Bergman, who is the founder of the Social Media Victims Law Center, told the Daily Mail: ‘That’s like a drug dealer saying that heroin helps with drug addiction. I don’t buy any of that whatsoever.
‘The fact is, even when the content kids are encountering is benign, they’re still learning to develop social relationships with machines instead of people – to the detriment of their mental, emotional and social health.’
He added: ‘If more companies fear litigation arising out of defectively designed chatbots, then they’ll be incentivized to develop safer platforms.’
Character.AI argued, in its bid to get the charges dismissed, that they were protected by the First Amendment, insisting that holding the tech company accountable would ‘violate the rights of millions of C.AI users to engage in and receive protected speech.’
The judge disagreed, and has allowed the case to proceed.
Little wonder, that a growing number of parents are alarmed. Online, they share horror stories of discovering the content of their children’s chats.

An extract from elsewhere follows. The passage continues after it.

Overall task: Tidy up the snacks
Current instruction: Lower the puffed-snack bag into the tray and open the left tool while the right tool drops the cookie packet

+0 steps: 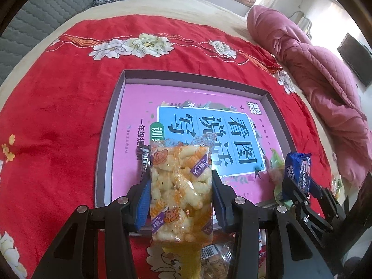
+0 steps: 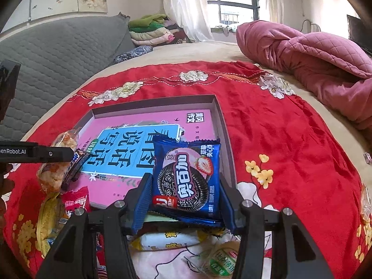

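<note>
Jaws of left gripper clamp a clear puffed-snack bag; right gripper jaws clamp a blue cookie packet. Both tilt down over the shallow box's near edge. Loose snack packets lie nearer on the red blanket; pink quilt beyond.

A red blanket printed with white and yellow flowers covers the middle of the frame, lying on a beige bed. A rumpled pink quilt sits at the upper right. A grey quilted headboard fills the upper left, with folded clothes stacked beside it. Behind, at top centre, a barred window with white curtains.
</note>
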`<action>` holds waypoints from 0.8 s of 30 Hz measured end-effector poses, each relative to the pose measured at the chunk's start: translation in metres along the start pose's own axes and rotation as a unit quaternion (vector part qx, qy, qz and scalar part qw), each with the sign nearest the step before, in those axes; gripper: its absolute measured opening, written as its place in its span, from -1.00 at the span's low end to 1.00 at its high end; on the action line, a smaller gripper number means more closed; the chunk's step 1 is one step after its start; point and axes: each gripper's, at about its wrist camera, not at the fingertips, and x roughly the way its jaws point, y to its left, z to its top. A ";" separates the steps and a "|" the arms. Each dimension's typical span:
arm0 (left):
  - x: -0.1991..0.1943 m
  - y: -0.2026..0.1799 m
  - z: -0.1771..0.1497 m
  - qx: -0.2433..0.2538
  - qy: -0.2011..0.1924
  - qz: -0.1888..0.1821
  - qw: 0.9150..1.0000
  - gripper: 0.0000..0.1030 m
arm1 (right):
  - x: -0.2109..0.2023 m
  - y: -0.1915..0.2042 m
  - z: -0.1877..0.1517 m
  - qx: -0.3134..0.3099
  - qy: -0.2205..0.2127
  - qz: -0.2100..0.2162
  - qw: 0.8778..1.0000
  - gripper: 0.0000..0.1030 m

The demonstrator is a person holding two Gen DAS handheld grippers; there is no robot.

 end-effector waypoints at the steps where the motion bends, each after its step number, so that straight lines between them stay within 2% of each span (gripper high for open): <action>1: 0.000 0.000 0.000 0.000 0.000 0.000 1.000 -0.08 | 0.000 0.000 0.000 -0.001 -0.001 -0.004 1.000 0.03; 7: 0.000 -0.002 -0.001 0.001 0.002 -0.001 1.000 -0.08 | 0.000 -0.002 -0.001 0.001 0.000 -0.012 1.000 0.04; 10: 0.001 -0.003 -0.001 0.002 0.003 -0.001 1.000 -0.08 | 0.001 -0.005 -0.002 0.005 0.004 -0.018 1.000 0.15; 20: 0.002 -0.004 -0.001 0.002 0.005 -0.003 1.000 -0.08 | -0.002 -0.008 -0.002 0.013 0.001 -0.012 1.000 0.15; 24: 0.007 -0.005 -0.003 -0.004 0.018 -0.013 1.000 -0.08 | -0.001 -0.008 -0.002 0.013 0.001 -0.012 1.000 0.16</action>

In conversations seen by the Daily Mail, one mother described believing she was carefully controlling her child’s use of devices, only to learn that the youngster had outfoxed the parents and was simply deleting any tell-tale digital footprint.

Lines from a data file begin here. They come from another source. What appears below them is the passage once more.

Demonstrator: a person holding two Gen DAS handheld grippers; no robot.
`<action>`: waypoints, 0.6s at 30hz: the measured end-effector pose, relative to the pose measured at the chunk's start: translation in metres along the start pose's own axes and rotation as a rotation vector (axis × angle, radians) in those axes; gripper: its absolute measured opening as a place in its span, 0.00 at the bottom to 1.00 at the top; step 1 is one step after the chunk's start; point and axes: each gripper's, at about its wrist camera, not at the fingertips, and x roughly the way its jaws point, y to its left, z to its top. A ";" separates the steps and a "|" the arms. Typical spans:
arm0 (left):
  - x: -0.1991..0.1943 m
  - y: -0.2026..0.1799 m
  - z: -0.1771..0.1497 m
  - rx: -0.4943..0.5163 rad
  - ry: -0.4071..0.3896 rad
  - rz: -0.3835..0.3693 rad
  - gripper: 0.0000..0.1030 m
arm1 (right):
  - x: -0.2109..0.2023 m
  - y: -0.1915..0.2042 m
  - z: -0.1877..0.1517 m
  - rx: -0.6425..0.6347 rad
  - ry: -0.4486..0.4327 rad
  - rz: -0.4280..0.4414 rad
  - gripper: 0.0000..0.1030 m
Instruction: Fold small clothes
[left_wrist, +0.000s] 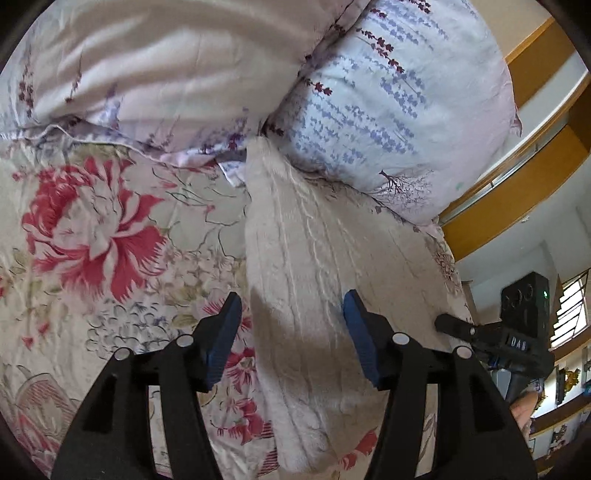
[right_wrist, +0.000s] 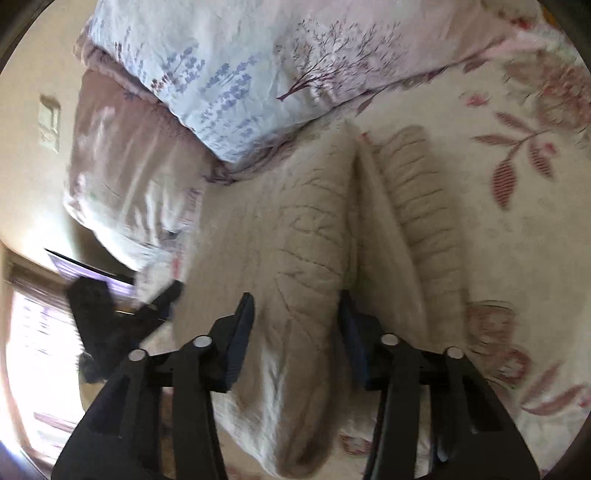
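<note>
A cream knitted garment (left_wrist: 306, 266) lies in a long folded strip on the floral bedsheet (left_wrist: 92, 229), running from the pillows toward me. My left gripper (left_wrist: 291, 314) is open, its blue pads (left_wrist: 227, 332) straddling the near part of the strip without holding it. In the right wrist view the same garment (right_wrist: 310, 236) shows bunched with a ribbed fold (right_wrist: 417, 192) beside it. My right gripper (right_wrist: 295, 321) is open over its near end, fingers on either side. The right gripper body (left_wrist: 517, 328) shows at the right edge of the left view.
Two pillows with lavender print (left_wrist: 388, 99) (left_wrist: 155, 74) lie at the head of the bed, touching the garment's far end. A wooden headboard and wall (left_wrist: 517, 192) stand to the right. The left gripper (right_wrist: 110, 325) shows at the left in the right view.
</note>
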 end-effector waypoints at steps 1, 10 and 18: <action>0.000 0.002 0.000 -0.002 0.001 -0.013 0.55 | 0.001 -0.002 0.005 0.019 -0.007 0.028 0.45; 0.002 0.010 -0.001 -0.071 0.027 -0.073 0.60 | 0.018 -0.005 0.040 0.098 -0.007 0.010 0.19; -0.008 0.014 0.000 -0.094 0.026 -0.102 0.65 | -0.037 0.101 0.000 -0.445 -0.319 -0.298 0.15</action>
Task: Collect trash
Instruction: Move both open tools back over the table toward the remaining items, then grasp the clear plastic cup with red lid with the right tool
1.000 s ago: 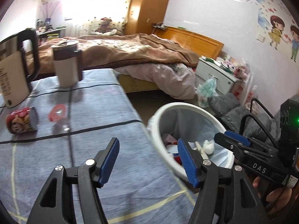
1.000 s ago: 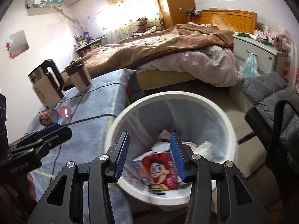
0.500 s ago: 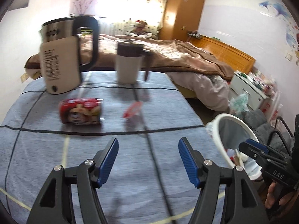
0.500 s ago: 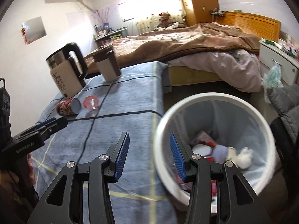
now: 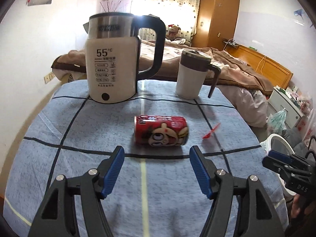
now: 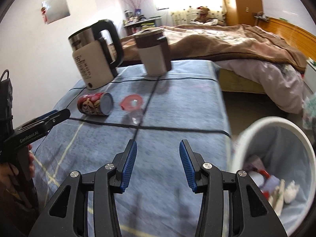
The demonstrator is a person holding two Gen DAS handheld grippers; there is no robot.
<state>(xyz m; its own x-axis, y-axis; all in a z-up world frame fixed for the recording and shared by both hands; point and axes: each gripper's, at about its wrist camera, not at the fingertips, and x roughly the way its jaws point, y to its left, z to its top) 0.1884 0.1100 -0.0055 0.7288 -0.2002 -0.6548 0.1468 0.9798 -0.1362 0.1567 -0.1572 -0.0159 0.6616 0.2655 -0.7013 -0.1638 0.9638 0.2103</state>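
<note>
1. Bedroom setting, both views: blue checked tablecloth point(image 5: 79, 130) over the table, bed point(image 5: 246, 73) behind it, wardrobe at the back.

2. Left wrist view: I've got my left gripper point(image 5: 157, 171) low over the near edge of the table, jaws spread wide, nothing between them. Red can point(image 5: 161, 130) lies on its side mid-table, just ahead of the fingertips, long axis crosswise to me. Small red plastic scrap point(image 5: 211, 131) lies right of it, apart. Kettle point(image 5: 112, 59) at the far left edge and mug point(image 5: 192, 74) at the far right stand upright; not trash, I'd say. Bin point(image 5: 276, 144) sits off the right edge, with the right gripper point(image 5: 276, 158) near it.

3. Right wrist view: right gripper point(image 6: 156, 165) over the near right part of the table, jaws spread, empty. Bin point(image 6: 276, 122) at lower right, already holding scraps. Can point(image 6: 95, 106) near the left edge, pink ring-shaped lid point(image 6: 131, 101) just beside it.

4. Handling, my guess: can is light, thin-walled, slick, free to roll. Take it across the middle of the body with a moderate squeeze; too hard would dent it.

5. Versus 1.0 s ago: left gripper faced the bin, can off to the left; now it's squared on the can. Right gripper hung over the bin; now it has swung toward the table.
</note>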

Character.AI is perhaps the best-known AI chatbot of its kind but there are dozens of others – among them Hong Kong-based Polybuzz, and Replika, founded in Silicon Valley.
Concerns were only heightened when The Journal of the American Medical Association published an extensive study on June 18 showing ‘elevated risks of suicidal behaviors or ideation’ among young people using addictive social media, mobile phones or video games.
Researchers did not look specifically at AI chatbots, but spent four years monitoring the online activity of almost 4,300 children in 21 cities across the US, and found that those who described being addicted to a device were up to three times more likely to have suicidal thoughts than those who were not.

Garcia (right) is suing Character.AI in a first-of-its-kind case, which alleges that the company knew it was unleashing content harmful for children, yet did so anyway.

Character.AI is a chatbot service on which users can talk to various characters. For Sewell, that was Dany, short for the platinum blonde Game of Thrones character Daenerys Targaryen.

Pictured: Character.AI’s cofounders, CEO Noam Shazeer, left, and President Daniel de Freitas Adiwardana, right, are pictured at the company’s office in Palo Alto, California
Dr Nomisha Kurian, an assistant professor at Warwick University’s department of education studies, who specializes in children and AI, said: ‘Children are often the most overlooked stakeholders in AI and also the most vulnerable.’
She continued: ‘It’s too early to conclude what the long-term effects will be for child safety and development, as we would need more comparative data.
‘But I would definitely say the risk that AI chatbots pose to children is something that’s really urgent to address.’
Kurian, whose book explaining AI to children aged six to nine will be out next year, said that parents should encourage an open, judgment-free discussion with their children.
‘One interesting thing I’ve noticed in child safety research is that children themselves are mindful of when online experiences make them uncomfortable or distressed,’ she said.
‘So sometimes children want to know what will help keep them safe. That could be a promising nugget to start with: this idea of a shared collaboration, keeping you safe.
‘Ask them: what kinds of boundaries and rules do you think we should adopt together?’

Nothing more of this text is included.